### [TASK REQUIREMENTS]
Report back every line of the entries that contains "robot", exactly as written.

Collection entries
= Beginning of Section =

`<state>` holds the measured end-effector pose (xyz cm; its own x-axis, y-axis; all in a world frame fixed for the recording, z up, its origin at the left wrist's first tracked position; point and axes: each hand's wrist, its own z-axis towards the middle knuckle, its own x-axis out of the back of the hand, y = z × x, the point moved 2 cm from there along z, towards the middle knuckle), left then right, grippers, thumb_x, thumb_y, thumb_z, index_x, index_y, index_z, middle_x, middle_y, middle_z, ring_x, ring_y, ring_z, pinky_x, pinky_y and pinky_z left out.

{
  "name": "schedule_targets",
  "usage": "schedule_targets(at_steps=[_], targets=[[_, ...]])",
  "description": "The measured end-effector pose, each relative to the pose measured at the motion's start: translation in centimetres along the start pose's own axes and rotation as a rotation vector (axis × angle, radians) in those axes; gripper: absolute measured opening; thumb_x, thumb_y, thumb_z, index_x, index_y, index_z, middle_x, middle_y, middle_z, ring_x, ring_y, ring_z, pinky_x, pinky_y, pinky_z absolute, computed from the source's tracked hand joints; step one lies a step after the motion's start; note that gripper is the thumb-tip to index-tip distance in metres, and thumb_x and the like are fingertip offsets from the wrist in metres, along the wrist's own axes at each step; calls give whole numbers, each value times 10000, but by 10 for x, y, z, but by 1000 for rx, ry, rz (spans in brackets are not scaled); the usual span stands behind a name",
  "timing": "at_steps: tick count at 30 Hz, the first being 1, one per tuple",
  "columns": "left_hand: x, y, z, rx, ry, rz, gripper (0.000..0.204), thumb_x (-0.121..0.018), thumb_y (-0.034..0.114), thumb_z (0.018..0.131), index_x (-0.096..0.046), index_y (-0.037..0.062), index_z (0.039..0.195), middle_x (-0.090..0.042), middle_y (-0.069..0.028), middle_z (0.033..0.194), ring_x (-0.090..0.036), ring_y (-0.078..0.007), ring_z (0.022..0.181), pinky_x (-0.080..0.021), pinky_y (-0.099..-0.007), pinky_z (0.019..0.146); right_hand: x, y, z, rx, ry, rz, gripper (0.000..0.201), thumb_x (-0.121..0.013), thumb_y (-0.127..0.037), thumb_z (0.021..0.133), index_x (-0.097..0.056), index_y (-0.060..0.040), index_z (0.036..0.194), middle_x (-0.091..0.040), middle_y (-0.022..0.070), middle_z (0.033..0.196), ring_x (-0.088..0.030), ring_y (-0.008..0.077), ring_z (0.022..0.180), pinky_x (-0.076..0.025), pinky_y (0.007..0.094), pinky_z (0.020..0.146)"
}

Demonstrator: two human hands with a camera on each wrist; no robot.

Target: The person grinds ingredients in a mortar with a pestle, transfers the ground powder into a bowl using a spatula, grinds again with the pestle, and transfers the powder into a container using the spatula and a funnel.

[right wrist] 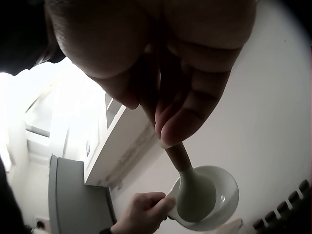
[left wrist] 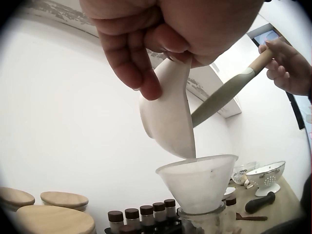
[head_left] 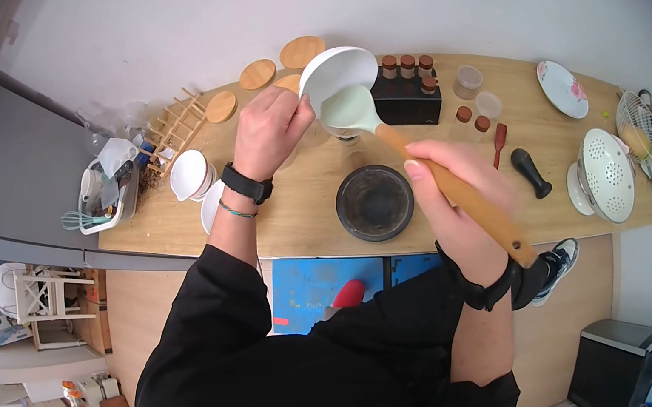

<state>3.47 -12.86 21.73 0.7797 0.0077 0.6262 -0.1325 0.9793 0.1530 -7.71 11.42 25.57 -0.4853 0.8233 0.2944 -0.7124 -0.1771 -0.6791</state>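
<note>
My left hand (head_left: 267, 132) grips a white bowl (head_left: 318, 73) by its edge and holds it steeply tilted. In the left wrist view the bowl's lower lip comes right down to the rim of a translucent white funnel (left wrist: 197, 183), which sits in the mouth of a glass jar (left wrist: 202, 222). A silicone spatula (head_left: 350, 110) with a pale green head and a wooden handle is in my right hand (head_left: 462, 187), fingers wrapped around the handle. Its head lies inside the bowl, as the right wrist view also shows. The bowl's inner bottom is partly hidden behind it.
A dark stone mortar (head_left: 375, 203) stands near the counter's front edge, its black pestle (head_left: 530, 173) farther right. Behind are a black rack (head_left: 406, 100) of spice jars and several wooden lids (head_left: 258, 74). White bowls (head_left: 189, 175) are at left, a white colander (head_left: 607, 175) at right.
</note>
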Motion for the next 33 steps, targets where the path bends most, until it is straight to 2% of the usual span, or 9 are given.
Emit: schedule_targets(at_steps=[11, 13, 14, 16, 21, 23, 27, 29, 33], targets=[[2, -6, -8, 118, 10, -13, 303, -674, 76, 867, -487, 13, 637, -477, -114, 581, -477, -253, 511, -395, -388, 495, 5, -2, -1, 100, -26, -83, 122, -731, -35, 801, -704, -70, 914, -683, 56, 798, -643, 220, 685, -505, 304, 618], [9, -15, -13, 541, 3, -71, 273, -639, 131, 910, -590, -22, 689, -567, -95, 578, -532, -167, 517, -411, -332, 497, 15, -1, -7, 166, 51, -144, 124, -733, -39, 807, -705, -57, 926, -678, 67, 788, -634, 209, 663, -496, 292, 609], [11, -21, -19, 545, -5, -70, 273, -639, 131, 910, -590, -22, 689, -567, -95, 578, -532, -167, 517, -411, -332, 497, 22, 1, -11, 158, 49, -142, 124, -733, -39, 807, -705, -57, 926, -678, 67, 788, -634, 209, 663, -496, 292, 609], [17, -44, -34, 719, 173, -415, 304, -609, 179, 934, -650, -62, 753, -641, -75, 610, -575, -111, 567, -437, -282, 524, 43, 12, -18, -128, 105, -166, 103, -739, -61, 831, -707, -42, 927, -662, 44, 765, -606, 143, 641, -471, 264, 589], [47, -55, -86, 981, 50, -456, 362, -583, 195, 943, -633, -59, 690, -628, -58, 607, -619, -140, 577, -452, -252, 520, 65, 57, -34, -479, 201, -22, 138, -736, -143, 883, -700, -13, 912, -609, -3, 721, -515, 53, 606, -408, 235, 532], [52, -47, -109, 1099, -10, -523, 362, -588, 181, 936, -550, 26, 612, -639, -90, 604, -657, -155, 580, -432, -232, 491, 68, 70, -37, -803, 137, -107, 161, -728, -160, 893, -697, -6, 926, -606, 9, 709, -517, 61, 564, -418, 231, 509], [30, -33, -164, 1304, -33, -846, 298, -590, 142, 932, -537, 51, 654, -639, -91, 640, -695, -201, 633, -487, -252, 522, 68, 89, -41, -800, 101, 85, 173, -712, -172, 909, -689, -7, 955, -618, 22, 712, -543, 72, 547, -458, 227, 505], [12, -26, -184, 1441, -43, -964, 278, -586, 114, 933, -522, 41, 672, -629, -91, 682, -701, -240, 658, -602, -339, 672, 70, 90, -44, -833, 158, 206, 194, -696, -180, 922, -672, -4, 1001, -636, 42, 721, -586, 89, 567, -509, 234, 533], [-25, -27, -216, 1552, -49, -1026, 286, -570, 112, 943, -515, 48, 670, -588, -65, 657, -709, -255, 723, -599, -353, 715, 85, 90, -50, -832, 160, 222, 211, -679, -181, 936, -655, 5, 1033, -649, 65, 733, -605, 99, 584, -521, 241, 540]])
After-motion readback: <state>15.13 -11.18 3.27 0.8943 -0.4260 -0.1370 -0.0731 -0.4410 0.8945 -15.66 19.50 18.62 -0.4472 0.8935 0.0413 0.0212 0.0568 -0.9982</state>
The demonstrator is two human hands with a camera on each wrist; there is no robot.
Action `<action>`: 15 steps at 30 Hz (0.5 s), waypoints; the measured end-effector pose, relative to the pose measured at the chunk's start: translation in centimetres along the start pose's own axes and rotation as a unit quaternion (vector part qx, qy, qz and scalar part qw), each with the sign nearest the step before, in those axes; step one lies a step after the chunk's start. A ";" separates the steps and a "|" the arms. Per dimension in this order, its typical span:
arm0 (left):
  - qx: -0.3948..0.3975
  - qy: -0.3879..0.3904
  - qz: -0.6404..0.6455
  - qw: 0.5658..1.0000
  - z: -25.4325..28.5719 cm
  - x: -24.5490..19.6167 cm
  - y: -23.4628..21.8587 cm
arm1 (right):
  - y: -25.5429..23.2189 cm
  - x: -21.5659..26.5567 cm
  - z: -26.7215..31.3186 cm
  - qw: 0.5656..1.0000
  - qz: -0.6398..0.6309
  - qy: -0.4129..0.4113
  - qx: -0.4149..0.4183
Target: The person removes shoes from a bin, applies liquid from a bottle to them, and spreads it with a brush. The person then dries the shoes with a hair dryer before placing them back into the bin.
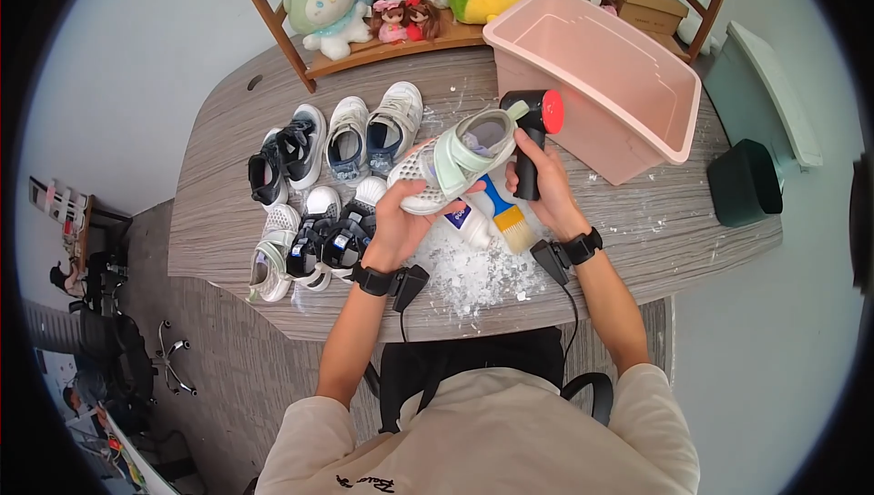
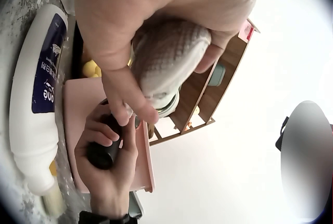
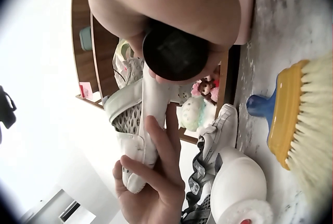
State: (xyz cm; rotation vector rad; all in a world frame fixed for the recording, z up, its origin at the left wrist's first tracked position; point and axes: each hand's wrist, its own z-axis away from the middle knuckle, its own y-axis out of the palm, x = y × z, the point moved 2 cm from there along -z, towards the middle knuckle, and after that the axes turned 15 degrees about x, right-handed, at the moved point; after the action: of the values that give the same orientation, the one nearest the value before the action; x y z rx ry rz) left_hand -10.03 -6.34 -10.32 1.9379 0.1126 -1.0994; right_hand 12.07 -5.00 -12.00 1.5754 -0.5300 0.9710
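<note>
A white and pale-green child's shoe [image 1: 448, 165] with a perforated toe is raised over the table, toe pointing left. My left hand [image 1: 393, 229] grips it around the toe and sole; in the left wrist view its dimpled toe [image 2: 169, 62] shows between the fingers. My right hand [image 1: 552, 187] holds a black pistol-shaped handheld blower [image 1: 527, 163] by its handle, red round end up, close beside the shoe's heel. Under the hands lie a white bottle [image 1: 472, 229] with a purple label and a blue-handled brush [image 3: 287, 113] with pale bristles.
Several small shoes [image 1: 348, 142] stand in two rows to the left. White flakes [image 1: 473, 281] litter the tabletop. A pink bin [image 1: 583, 122] stands at the back right, a dark green bin [image 1: 739, 187] beyond it. Behind is a wooden shelf [image 1: 391, 53] with plush toys.
</note>
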 end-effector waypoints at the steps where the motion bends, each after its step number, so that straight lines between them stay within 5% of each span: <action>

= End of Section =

### [SOLVED EXERCISE]
Demonstrator: two human hands with a camera on each wrist; no robot.
The demonstrator is two human hands with a camera on each wrist; there is no robot.

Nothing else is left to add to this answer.